▶ [What this task involves]: Please report every line from the material that contains the word "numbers".

[Material shown — start]

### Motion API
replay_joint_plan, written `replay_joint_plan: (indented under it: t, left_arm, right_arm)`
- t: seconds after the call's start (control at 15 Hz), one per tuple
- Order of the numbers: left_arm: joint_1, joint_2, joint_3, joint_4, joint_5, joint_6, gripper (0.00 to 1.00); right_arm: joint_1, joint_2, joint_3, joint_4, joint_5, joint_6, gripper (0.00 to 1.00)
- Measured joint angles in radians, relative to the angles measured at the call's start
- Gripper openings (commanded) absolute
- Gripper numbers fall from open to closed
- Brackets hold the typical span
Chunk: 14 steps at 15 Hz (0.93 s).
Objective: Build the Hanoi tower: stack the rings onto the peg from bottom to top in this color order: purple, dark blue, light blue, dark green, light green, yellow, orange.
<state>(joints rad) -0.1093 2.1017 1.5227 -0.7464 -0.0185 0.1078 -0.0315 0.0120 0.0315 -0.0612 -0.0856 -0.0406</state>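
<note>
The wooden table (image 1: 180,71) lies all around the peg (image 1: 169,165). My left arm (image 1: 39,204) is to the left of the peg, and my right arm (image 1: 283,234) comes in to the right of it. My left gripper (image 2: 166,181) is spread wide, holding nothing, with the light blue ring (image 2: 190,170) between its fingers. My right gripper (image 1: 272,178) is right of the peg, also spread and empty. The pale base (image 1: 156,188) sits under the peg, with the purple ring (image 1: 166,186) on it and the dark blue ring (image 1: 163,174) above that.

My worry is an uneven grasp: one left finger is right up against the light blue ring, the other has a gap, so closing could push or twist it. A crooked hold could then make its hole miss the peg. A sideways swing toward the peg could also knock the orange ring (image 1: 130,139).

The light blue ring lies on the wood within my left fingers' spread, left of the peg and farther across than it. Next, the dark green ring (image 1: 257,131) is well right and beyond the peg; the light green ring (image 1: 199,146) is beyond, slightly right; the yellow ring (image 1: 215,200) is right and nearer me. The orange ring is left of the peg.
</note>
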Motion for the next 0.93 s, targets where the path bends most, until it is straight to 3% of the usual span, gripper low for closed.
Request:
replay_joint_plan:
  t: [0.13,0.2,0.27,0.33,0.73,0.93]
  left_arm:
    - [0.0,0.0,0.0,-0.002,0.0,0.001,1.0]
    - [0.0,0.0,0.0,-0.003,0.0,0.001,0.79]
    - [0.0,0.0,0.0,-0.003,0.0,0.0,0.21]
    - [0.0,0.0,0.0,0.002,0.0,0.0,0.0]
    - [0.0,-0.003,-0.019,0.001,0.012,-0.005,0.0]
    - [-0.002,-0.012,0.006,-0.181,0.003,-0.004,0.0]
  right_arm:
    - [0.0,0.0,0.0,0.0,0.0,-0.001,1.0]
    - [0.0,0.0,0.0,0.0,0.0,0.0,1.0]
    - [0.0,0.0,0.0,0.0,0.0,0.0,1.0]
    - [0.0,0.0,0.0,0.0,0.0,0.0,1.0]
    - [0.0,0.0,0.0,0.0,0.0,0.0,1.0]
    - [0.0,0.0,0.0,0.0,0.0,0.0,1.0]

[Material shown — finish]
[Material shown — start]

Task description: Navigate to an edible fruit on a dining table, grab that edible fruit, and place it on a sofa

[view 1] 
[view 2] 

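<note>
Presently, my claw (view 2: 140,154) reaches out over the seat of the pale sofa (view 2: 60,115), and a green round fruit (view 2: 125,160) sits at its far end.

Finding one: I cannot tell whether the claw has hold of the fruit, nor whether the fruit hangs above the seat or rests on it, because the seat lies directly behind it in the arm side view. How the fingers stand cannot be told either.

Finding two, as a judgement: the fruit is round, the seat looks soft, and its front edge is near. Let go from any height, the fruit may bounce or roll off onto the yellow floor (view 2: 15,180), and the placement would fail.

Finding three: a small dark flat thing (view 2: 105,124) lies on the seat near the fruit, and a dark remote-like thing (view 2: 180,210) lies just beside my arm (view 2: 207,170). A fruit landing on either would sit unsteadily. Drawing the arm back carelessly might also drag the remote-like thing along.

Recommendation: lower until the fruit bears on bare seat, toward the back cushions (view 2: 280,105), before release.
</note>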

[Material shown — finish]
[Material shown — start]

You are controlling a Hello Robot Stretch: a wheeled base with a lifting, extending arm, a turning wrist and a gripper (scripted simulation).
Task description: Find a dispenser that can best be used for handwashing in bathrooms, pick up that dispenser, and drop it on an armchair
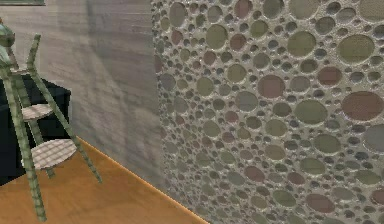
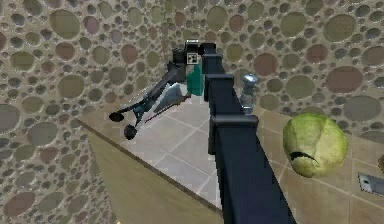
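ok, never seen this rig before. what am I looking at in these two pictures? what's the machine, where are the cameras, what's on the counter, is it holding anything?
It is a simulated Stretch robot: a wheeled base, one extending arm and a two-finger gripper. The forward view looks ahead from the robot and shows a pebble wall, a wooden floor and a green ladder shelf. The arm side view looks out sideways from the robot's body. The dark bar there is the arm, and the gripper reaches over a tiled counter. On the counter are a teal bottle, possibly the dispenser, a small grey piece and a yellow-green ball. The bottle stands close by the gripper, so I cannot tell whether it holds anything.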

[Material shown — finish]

▶ [Solution to the exercise]:
- Order of the numbers: left_arm: joint_1, joint_2, joint_3, joint_4, joint_5, joint_6, gripper (0.00 to 1.00); right_arm: joint_1, joint_2, joint_3, joint_4, joint_5, joint_6, gripper (0.00 to 1.00)
- Gripper numbers fall from open to closed

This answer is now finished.